一种简单的方法，也许不是您想要的，但至少应该为您指明正确的方向。如果需要我可以完善它，只是有点忙，不想留下未回答的问题..

$out = [];

foreach ($a as $valA)
{
  $found = false;

  foreach ($a as $valB)
  {
    if (($valA['l'] > $valB['l']) && ($valA['h'] < $valB['h']))
    {
      $found = true;
      break;
    }
  }

  if (!$found)
  {
    $out[] = $valA;
  }
}

这完全未经测试，但最终应该只有 $out 中唯一的（大）范围。我在评论中提到的重叠未处理。

Answer 2

问题是 while 循环中缺少 break

function dup($a){
  $c = count($a)-1;
  for ($i = $c; $i > 0; $i --){
     while ($a[$i]['h'] <= $a[$i-1]['h']){
      unset($a[$i]);
      break; //here
     }
  }
  $a = array_values($a);
}

Answer 3

这是代码

function sort_by_low($item1,$item2){
    if($item1['l'] == $item2['l'])
        return 0;
    return ($item1['l']>$item2['l'])? -1:1;
}

usort($a,'sort_by_low');

for($i=0; $i<count($a); $i++){
  for($j=$i+1; $j<count($a);$j++){
     if($a[$i][l]<=$a[$j]['l'] && $a[$i][h]>=$a[$j]['h']){
        unset($a[$j]);
     }
  }
}

$a=array_values($a);

Answer 4

这是工作代码（已测试）

$result = array();
usort($a, function ($item1, $item2) {
    if ($item1['l'] == $item2['l']) return 0;
    return $item1['l'] < $item2['l'] ? -1 : 1;
});

foreach ($a as $element) {
    $exists = false;
    foreach ($result as $r) {
        if (($r['l'] < $element['l'] && $r['h'] > $element['h'])) {
            $exists = true;
            break;
        }
    }
    if (!$exists) {
        $result[] = $element;
    }
}

$result 将包含所需的结果

Answer 5

想到的第一个答案是由其他贡献者给出的不同变体：对于每个间隔，在每个间隔上循环寻找更大的封闭间隔。它易于理解和编写，而且确实有效。

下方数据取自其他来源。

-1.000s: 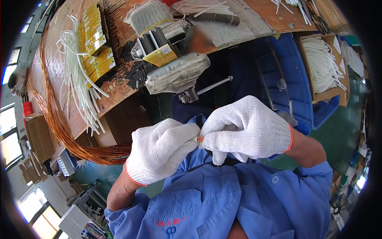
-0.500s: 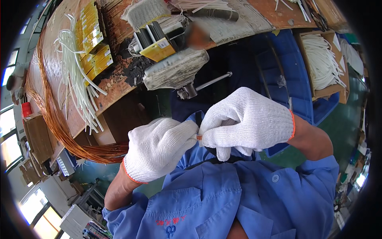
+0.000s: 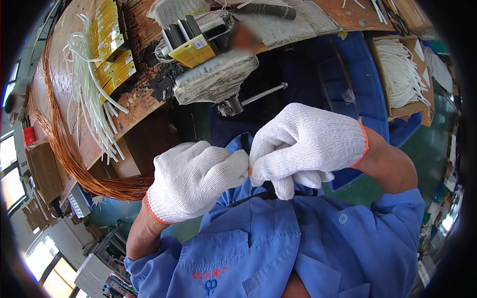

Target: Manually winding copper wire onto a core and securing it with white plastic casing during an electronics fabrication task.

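My left hand point(image 3: 196, 176) and my right hand point(image 3: 305, 149), both in white knitted gloves with orange cuffs, meet in front of my chest. Their thumbs and fingertips are pinched together, almost touching. Between the tips shows a short bit of copper-coloured wire point(image 3: 250, 173); the gloves hide the rest of it. A long bundle of copper wire point(image 3: 112, 187) curves down from the bench at the left and passes out of sight behind my left hand. Whether the pinched bit belongs to that bundle I cannot tell.
Ahead on the worn wooden bench point(image 3: 144, 97) stands a vise point(image 3: 218, 79) with a wrapped top and a bar handle. Behind it sits a yellow-and-black coil part point(image 3: 195, 49). White tubes point(image 3: 92, 99) lie beside yellow parts point(image 3: 107, 30). At right, a cardboard box point(image 3: 401, 74) holds more tubes near a blue bin point(image 3: 357, 79).
The bench and vise appear slightly higher and further left in the picture. My hands stay pinched together at the wire, with the left glove turned a little and its knuckles shifted.
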Demonstrator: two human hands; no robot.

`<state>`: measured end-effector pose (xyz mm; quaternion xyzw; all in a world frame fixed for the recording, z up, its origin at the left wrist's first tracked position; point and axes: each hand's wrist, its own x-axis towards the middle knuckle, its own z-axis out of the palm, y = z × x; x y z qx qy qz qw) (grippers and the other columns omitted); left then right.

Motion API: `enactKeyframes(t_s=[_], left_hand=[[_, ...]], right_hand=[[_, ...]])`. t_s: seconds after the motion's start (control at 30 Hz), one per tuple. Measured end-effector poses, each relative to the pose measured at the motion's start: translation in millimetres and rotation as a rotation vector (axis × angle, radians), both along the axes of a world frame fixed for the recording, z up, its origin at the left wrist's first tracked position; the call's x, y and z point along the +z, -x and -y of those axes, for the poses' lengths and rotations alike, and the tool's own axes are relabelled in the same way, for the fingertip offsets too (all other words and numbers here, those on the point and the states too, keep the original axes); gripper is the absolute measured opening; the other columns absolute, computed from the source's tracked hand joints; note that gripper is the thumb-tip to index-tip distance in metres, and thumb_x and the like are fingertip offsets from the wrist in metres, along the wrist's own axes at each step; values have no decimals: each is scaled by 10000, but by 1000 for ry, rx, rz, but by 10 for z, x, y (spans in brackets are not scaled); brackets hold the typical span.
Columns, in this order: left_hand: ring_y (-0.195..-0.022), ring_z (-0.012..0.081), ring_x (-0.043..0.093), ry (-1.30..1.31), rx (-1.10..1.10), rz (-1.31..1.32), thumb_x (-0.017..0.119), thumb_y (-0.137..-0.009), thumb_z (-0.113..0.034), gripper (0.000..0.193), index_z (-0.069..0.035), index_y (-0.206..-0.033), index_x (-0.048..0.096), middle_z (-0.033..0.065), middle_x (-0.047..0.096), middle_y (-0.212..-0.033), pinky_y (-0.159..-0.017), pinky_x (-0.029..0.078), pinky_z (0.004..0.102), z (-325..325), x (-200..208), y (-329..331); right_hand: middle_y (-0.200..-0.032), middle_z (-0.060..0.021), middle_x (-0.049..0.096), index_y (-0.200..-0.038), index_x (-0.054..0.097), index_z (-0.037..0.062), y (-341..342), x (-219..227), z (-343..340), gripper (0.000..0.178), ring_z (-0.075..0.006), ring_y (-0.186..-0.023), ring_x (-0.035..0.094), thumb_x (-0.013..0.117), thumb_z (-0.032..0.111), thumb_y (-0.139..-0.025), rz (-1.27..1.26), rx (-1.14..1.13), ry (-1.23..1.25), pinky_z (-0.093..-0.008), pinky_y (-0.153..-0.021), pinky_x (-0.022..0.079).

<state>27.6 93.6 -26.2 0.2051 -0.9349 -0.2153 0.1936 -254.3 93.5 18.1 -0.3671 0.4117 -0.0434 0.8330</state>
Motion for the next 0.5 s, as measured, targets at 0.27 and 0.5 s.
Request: enactKeyframes(t_s=[0.27,0.5], left_hand=[[-674,237,713,-201,143,76,842,-931,-198,278,-124,-1184,755,38,685,-862,-561,553,371,-106,37,52],[-655,239,709,-205,202,13,814,-958,-185,244,-103,-1174,735,51,656,-839,-529,541,381,-149,-24,69]], right_hand=[[-809,-119,805,-1106,794,-26,-105,59,-65,231,-101,-513,653,719,187,-1057,-110,-92,99,-254,-447,481],[-779,-166,753,-1038,791,2,-184,-199,-341,181,-278,-660,759,731,172,-1051,-146,-164,832,-397,-615,574]])
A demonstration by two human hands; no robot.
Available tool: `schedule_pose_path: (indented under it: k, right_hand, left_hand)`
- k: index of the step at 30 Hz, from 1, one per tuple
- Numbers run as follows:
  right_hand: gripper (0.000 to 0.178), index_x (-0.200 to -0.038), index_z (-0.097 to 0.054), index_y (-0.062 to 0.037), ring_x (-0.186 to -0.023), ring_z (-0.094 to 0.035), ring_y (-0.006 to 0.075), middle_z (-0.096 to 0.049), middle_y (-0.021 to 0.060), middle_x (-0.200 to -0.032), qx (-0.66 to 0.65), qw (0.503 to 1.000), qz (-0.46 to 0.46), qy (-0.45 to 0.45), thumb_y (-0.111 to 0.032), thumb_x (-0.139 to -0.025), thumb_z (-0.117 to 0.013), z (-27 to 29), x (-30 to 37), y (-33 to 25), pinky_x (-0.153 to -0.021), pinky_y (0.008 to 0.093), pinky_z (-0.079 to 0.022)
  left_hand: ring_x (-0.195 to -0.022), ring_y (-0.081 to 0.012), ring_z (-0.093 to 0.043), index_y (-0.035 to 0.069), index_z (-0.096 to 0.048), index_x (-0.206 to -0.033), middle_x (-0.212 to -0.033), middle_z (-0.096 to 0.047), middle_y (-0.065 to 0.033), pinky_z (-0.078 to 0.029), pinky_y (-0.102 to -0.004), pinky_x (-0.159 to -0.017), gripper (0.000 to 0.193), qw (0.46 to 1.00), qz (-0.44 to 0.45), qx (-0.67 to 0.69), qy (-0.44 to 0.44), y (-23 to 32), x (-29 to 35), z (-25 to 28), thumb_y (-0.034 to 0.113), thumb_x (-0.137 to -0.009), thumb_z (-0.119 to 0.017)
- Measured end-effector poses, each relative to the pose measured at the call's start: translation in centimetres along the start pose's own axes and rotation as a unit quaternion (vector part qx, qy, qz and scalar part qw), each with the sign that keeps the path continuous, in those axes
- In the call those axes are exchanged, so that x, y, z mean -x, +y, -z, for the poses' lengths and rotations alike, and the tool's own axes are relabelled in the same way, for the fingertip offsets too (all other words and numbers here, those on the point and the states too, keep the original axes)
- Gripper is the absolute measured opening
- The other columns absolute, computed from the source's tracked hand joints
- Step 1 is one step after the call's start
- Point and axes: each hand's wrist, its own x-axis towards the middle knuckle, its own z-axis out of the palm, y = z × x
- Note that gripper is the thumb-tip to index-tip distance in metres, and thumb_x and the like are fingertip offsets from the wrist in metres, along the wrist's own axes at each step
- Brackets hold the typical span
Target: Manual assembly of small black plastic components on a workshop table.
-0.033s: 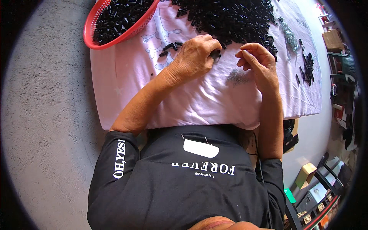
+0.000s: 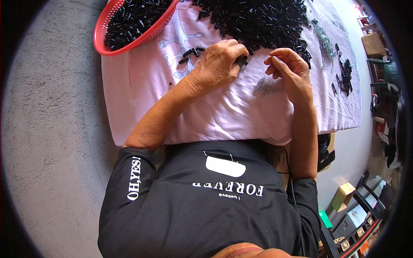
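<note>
A small black plastic piece pokes out between the thumb and fingers of my left hand, which is closed on it. To its right, my right hand is raised over the cloth with thumb and fingertips pinched together. Whatever sits in that pinch, if anything, is too small to make out. Just below the right fingertips lies a little heap of fine silvery metal bits. A large mound of black plastic pieces spreads beyond both hands. Several loose black pieces lie left of my left hand.
A red plastic basket full of similar black pieces stands at the far left of the pale pink cloth. Another silvery heap and a scatter of thin black parts lie to the right. Cardboard boxes and shelving stand beyond.
</note>
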Motion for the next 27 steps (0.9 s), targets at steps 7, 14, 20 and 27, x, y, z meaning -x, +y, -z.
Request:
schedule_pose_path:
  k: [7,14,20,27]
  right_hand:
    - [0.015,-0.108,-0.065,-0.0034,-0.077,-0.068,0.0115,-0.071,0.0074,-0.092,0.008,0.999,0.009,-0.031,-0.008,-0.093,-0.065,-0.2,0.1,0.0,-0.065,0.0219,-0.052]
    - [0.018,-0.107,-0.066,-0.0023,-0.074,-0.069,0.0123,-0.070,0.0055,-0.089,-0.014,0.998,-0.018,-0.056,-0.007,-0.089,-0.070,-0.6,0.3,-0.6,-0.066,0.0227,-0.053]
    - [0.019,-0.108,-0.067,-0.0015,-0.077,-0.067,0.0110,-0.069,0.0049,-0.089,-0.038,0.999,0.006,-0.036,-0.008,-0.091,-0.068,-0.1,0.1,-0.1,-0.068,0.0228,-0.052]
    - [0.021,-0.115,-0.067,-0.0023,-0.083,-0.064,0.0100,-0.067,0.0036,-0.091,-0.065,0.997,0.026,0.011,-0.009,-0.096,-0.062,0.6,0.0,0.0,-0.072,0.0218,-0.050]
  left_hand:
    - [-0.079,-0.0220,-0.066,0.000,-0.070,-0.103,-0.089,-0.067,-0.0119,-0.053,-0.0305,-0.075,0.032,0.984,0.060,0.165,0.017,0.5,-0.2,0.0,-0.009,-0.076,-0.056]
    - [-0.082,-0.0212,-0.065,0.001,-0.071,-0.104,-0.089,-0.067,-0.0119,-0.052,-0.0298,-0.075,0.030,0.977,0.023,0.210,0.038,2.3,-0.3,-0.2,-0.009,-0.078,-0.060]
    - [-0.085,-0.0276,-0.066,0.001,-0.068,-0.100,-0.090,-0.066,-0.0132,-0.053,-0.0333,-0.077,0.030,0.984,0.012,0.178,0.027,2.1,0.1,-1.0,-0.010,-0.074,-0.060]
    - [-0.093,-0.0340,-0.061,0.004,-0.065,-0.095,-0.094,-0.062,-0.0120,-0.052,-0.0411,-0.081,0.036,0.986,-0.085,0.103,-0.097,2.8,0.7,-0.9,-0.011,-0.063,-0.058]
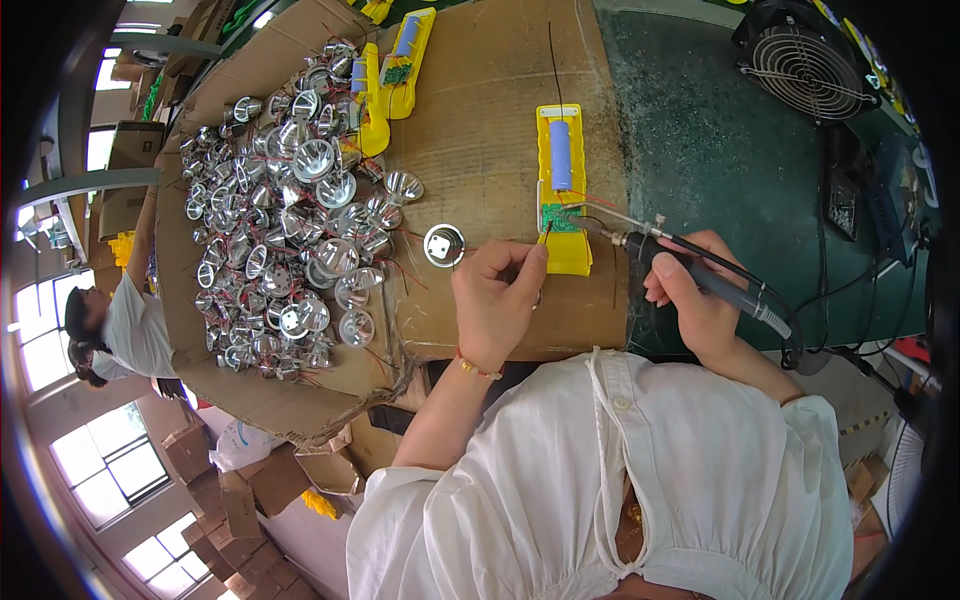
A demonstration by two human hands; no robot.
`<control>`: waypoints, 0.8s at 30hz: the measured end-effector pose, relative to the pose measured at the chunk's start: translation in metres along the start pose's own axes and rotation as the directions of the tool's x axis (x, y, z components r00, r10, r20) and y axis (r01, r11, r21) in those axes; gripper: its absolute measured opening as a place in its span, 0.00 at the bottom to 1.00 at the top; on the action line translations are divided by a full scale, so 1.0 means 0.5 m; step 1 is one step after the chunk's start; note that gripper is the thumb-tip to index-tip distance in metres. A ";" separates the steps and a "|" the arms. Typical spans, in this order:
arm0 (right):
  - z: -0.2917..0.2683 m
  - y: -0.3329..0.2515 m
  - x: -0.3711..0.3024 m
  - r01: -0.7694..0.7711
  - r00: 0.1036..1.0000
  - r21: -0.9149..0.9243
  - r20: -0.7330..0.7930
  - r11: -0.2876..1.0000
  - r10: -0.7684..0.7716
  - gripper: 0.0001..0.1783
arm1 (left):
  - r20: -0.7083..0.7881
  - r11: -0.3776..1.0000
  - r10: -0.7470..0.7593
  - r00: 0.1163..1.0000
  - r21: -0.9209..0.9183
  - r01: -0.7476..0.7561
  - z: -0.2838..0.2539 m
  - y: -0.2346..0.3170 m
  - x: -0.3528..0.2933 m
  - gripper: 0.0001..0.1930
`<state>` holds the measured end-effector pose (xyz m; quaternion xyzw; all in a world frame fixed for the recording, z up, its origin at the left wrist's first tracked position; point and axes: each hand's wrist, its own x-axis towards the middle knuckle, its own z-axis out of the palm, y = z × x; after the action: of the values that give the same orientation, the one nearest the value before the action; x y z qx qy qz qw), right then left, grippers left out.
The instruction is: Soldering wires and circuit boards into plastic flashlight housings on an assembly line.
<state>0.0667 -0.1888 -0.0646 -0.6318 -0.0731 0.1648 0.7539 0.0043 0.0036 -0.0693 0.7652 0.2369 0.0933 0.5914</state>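
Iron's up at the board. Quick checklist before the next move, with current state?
1. Soldering iron gripped in right hand: ok.
2. Iron's tip making contact on the green circuit board: cannot tell; it is at the board, but contact is too small to make out.
3. Left hand at the yellow housing, near the board: ok.
4. Wire pinched in the left hand's fingers: cannot tell, detail too fine.
5. Blue cell lying inside the housing: ok.
6. Black fan running: cannot tell from a still.
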 end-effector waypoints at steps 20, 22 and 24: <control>-0.010 -0.004 -0.009 0.044 0.999 -0.072 0.019 0.996 -0.043 0.10 | -0.109 0.994 0.041 0.993 0.105 -0.030 0.021 -0.001 0.014 0.06; -0.013 -0.010 -0.012 0.042 0.999 -0.087 0.017 0.995 -0.041 0.10 | -0.131 0.989 0.123 0.984 0.099 -0.111 0.021 0.004 0.016 0.05; -0.018 -0.008 -0.010 0.042 0.999 -0.107 0.008 0.993 -0.042 0.09 | -0.145 0.978 0.197 0.969 0.100 -0.184 0.023 0.006 0.018 0.05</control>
<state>0.0653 -0.1995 -0.0621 -0.6692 -0.0972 0.1464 0.7220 0.0177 -0.0029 -0.0710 0.7997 0.2110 0.1984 0.5259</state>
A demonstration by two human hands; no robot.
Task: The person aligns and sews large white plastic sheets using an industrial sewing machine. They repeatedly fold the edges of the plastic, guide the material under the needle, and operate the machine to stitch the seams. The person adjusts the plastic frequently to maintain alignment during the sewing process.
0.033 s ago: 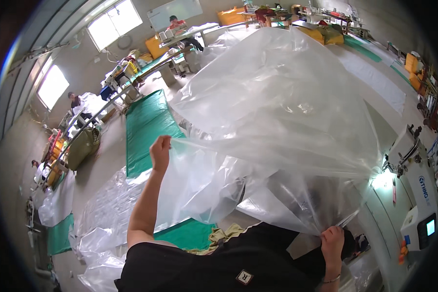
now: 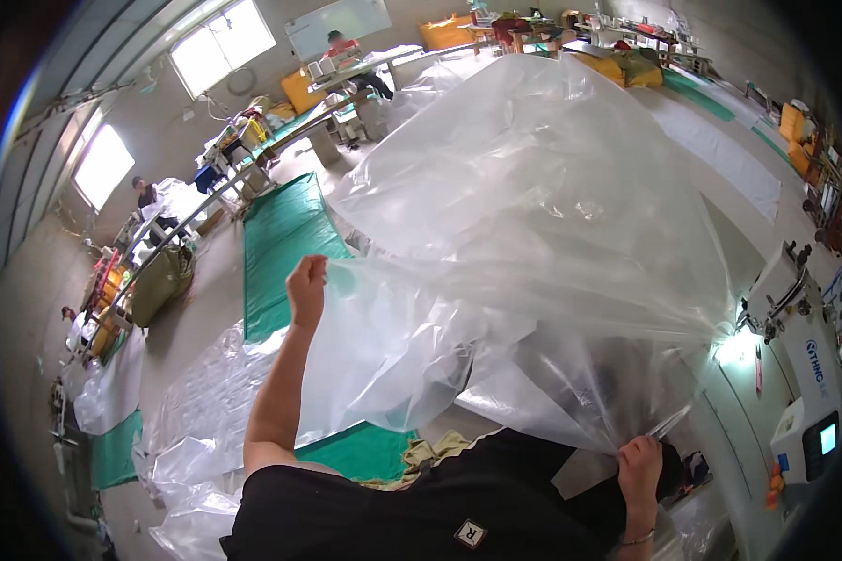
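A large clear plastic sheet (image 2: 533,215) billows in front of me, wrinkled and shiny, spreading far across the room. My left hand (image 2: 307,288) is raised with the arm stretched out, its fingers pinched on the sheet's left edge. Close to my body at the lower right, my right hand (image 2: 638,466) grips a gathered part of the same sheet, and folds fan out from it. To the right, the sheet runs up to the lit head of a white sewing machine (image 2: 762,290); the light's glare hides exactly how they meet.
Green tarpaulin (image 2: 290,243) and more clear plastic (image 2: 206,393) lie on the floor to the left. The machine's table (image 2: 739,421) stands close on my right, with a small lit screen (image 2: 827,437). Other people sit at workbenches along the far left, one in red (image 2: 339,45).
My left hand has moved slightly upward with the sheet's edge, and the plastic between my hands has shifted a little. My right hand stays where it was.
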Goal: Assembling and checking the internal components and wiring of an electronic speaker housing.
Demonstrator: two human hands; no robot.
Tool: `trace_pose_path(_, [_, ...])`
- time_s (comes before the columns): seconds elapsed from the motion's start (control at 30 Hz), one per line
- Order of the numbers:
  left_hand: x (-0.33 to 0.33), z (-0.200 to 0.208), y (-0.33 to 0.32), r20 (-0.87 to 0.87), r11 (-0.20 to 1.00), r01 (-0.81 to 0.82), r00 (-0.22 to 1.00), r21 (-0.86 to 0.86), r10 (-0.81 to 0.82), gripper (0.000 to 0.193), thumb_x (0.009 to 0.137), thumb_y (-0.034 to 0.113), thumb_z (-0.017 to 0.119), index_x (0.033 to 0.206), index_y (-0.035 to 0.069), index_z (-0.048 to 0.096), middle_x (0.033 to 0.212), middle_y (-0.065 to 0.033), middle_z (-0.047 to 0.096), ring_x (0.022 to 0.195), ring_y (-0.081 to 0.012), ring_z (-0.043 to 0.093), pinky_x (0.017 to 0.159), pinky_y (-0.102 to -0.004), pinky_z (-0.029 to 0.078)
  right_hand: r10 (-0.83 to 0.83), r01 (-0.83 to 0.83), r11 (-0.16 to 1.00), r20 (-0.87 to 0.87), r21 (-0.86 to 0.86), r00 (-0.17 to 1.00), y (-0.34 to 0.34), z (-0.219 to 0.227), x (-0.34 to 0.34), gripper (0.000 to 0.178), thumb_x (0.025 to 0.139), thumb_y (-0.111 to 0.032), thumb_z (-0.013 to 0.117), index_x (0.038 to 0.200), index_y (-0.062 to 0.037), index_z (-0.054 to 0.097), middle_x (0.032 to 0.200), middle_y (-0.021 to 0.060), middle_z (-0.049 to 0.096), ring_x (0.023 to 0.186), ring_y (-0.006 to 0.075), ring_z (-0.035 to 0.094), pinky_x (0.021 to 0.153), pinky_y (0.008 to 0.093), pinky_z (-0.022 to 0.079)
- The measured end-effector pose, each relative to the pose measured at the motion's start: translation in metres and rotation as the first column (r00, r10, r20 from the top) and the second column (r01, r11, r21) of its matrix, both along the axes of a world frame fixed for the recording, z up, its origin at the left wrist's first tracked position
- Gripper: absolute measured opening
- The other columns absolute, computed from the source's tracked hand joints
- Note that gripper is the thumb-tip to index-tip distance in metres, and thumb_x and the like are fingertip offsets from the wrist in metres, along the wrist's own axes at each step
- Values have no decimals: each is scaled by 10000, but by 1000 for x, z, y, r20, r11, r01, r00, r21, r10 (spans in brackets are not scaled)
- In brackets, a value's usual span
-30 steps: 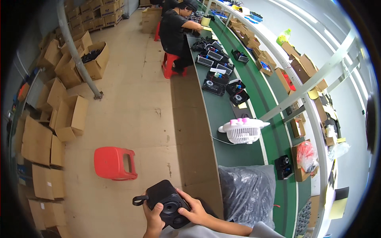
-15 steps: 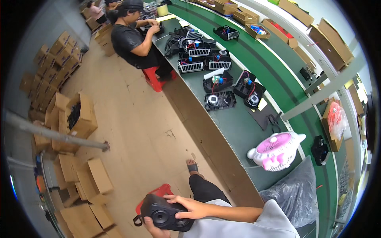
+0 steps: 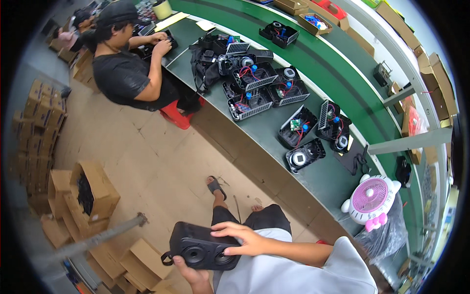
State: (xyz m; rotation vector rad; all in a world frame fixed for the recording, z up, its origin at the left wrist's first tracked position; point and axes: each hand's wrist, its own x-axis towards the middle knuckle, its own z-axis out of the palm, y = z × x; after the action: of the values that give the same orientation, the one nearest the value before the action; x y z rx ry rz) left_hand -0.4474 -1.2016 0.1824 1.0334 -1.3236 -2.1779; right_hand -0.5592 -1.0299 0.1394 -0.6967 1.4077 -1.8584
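A black box-shaped speaker with two round drivers on its front and a small strap loop at one end is held before my body. My left hand grips it from below at the near left corner, thumb against the front. My right hand lies across the top right, its fingers on the upper edge and its thumb by the right-hand driver. Both hands are closed round it. On the bench to the right lie several opened black speaker housings with red wires, blue parts and grilles.
A co-worker in black sits on a red stool at the far left bench side, hands on a dark part. A pink and white fan stands near a grey plastic bag. Open cartons and a metal pole are left. A green conveyor runs beyond.
The view has shifted, so the bench and fan appear farther right and the co-worker larger and farther left. Both my feet now show. The speaker stays in my two hands.
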Motion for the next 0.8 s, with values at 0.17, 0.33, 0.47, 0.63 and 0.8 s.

这基本上是 n2 顺序，这意味着对于 n 个间隔，我们将进行 n*n 次循环。可以有一些技巧来优化它：

当我们在嵌套循环中找到一个封闭区间时中断，如 user3137702 的回答，因为如果我们找到至少一个封闭区间，继续下去是没有用的
避免在嵌套循环中循环相同的区间，因为我们知道区间不能严格包含在自身中（不重要）
避免在嵌套循环中对已排除的间隔进行循环（可能会产生重大影响）
按width = (h - l)升序循环区间（全局循环），因为越小的区间越有可能被其他区间包围，我们越早消除区间，下一个循环越有效（在我看来也很重要）
按宽度降序搜索封闭区间（嵌套循环），因为较大的区间更有可能包含其他区间（我认为它也会产生重大影响）
可能还有很多暂时没有想到的事情

现在让我说:

如果我们时不时要计算几个间隔，那么优化并不重要，而当前接受的 user3137702 的答案可以解决问题
为了开发合适的算法，无论如何有必要研究我们必须处理的数据的特征：在我们面前的情况下，区间分布如何？是否有很多封闭区间？这可以帮助从上面的列表中选择最有用的技巧。

出于教育目的，我想知道我们是否可以开发一种不同的算法来避免 n*n 顺序，随着您增加要计算的间隔数，运行宁时间必然会很快逐渐恶化。

"Virtual rule"算法

我想象这个算法我称之为"virtual rule"。

在虚拟规则上放置区间的起点和终点
运行沿规则升序通过点
在运行期间，注册开放与否
当一个间隔开始和结束而另一个间隔之前打开并且仍然打开时，我们可以说它是封闭的
所以当一个间隔结束时，检查它是否在其他当前打开的间隔之一之后打开，以及它是否在此间隔之前严格关闭。如果是，则附上！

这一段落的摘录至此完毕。